(Data excerpts)
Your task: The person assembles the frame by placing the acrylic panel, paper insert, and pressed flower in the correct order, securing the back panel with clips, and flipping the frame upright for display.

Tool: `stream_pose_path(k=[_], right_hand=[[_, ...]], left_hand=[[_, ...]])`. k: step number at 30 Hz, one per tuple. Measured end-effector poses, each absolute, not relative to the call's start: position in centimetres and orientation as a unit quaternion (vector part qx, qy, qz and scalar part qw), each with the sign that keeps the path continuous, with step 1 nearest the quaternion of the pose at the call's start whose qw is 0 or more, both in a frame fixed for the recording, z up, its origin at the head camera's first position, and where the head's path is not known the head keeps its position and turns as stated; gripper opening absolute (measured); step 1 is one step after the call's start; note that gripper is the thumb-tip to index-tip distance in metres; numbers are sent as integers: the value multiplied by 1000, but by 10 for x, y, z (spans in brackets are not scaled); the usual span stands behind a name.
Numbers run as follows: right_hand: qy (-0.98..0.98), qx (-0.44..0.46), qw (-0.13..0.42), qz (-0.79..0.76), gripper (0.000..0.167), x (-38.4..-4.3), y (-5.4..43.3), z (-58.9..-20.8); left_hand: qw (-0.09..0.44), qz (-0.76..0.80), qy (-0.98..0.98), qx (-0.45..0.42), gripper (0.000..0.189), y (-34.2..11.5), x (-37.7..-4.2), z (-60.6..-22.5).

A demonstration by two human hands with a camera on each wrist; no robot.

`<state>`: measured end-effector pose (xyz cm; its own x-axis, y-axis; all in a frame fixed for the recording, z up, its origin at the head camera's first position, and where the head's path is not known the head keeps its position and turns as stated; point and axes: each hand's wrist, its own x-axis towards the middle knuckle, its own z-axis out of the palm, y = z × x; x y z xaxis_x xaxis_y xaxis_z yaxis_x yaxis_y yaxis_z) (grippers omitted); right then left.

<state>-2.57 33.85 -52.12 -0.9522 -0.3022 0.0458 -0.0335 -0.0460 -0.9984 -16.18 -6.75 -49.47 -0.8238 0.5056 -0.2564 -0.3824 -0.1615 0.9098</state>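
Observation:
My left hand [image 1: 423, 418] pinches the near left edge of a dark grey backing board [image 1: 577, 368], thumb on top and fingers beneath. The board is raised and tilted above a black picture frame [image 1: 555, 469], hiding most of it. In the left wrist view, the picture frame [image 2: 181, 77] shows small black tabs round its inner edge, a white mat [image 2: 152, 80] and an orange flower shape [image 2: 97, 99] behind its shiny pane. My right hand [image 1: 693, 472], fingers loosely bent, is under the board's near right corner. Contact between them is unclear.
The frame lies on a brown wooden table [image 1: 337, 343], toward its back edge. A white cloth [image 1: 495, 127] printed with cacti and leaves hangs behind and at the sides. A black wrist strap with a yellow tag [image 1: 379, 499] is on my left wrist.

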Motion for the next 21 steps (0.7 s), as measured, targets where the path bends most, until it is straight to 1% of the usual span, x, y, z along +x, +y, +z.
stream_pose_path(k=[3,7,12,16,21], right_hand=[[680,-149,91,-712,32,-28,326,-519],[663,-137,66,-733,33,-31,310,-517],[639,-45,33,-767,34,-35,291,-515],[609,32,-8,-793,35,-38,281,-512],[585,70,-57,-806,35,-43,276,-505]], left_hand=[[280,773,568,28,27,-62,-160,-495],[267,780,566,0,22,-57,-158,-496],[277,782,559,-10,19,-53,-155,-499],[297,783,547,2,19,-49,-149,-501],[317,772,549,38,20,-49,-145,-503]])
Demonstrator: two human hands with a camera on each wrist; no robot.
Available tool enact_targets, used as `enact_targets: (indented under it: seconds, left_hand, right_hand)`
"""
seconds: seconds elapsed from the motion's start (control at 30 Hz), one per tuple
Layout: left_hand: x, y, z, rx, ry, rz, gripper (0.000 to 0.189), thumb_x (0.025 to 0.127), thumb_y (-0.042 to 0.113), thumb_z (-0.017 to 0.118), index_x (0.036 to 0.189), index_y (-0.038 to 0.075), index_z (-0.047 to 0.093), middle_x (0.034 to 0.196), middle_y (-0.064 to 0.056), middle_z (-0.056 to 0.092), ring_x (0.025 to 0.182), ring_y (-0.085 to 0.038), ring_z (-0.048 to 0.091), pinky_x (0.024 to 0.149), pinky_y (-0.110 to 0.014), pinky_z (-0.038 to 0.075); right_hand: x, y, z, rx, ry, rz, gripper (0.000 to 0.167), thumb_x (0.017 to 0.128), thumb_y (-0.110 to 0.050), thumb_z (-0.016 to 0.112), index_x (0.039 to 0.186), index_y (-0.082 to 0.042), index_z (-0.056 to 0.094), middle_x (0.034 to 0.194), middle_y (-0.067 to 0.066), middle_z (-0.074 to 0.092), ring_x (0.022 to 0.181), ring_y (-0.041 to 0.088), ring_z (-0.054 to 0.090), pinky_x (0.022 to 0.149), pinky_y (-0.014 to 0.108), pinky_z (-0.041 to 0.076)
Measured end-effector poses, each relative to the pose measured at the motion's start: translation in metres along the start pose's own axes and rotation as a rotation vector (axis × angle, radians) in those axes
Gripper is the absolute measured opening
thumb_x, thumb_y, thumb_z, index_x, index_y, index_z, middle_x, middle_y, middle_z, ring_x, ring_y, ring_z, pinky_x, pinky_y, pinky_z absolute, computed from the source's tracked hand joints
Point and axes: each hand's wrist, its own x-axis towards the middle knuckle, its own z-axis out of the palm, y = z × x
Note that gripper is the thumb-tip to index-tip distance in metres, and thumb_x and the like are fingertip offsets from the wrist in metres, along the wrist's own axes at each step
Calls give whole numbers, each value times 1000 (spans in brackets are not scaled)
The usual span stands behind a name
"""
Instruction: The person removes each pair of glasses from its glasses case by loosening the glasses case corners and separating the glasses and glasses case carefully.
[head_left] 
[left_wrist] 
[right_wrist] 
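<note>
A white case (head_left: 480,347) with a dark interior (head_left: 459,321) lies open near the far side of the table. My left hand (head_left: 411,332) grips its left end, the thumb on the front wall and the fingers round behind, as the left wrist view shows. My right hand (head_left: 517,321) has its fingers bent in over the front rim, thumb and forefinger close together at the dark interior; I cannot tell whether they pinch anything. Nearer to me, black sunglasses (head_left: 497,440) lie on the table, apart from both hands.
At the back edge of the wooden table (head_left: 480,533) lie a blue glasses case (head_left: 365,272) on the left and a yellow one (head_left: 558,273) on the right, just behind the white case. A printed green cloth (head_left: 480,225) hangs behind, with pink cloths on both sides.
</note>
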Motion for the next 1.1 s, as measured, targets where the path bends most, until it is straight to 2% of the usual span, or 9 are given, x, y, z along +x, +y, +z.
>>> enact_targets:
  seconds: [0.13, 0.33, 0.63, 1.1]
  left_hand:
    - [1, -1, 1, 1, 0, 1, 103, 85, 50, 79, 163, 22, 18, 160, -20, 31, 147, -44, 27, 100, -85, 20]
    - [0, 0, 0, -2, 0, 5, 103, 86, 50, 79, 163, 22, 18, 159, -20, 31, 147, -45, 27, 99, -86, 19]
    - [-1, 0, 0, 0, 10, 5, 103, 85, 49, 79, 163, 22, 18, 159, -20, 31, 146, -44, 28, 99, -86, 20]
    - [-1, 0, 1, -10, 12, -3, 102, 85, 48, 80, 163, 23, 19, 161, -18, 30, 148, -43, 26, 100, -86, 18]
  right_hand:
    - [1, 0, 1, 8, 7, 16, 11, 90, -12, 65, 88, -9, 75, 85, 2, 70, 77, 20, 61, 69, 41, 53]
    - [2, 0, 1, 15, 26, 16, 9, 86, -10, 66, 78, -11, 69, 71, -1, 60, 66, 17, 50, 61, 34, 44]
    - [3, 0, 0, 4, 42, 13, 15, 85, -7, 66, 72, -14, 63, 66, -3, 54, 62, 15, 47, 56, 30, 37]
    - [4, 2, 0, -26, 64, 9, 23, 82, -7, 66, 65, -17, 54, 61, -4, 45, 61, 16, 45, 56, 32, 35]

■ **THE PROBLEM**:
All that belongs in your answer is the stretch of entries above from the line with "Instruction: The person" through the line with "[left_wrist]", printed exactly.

■ **SOLUTION TO THE EXERCISE**:
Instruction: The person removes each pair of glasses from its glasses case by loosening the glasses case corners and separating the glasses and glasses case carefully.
[head_left] 
[left_wrist] 

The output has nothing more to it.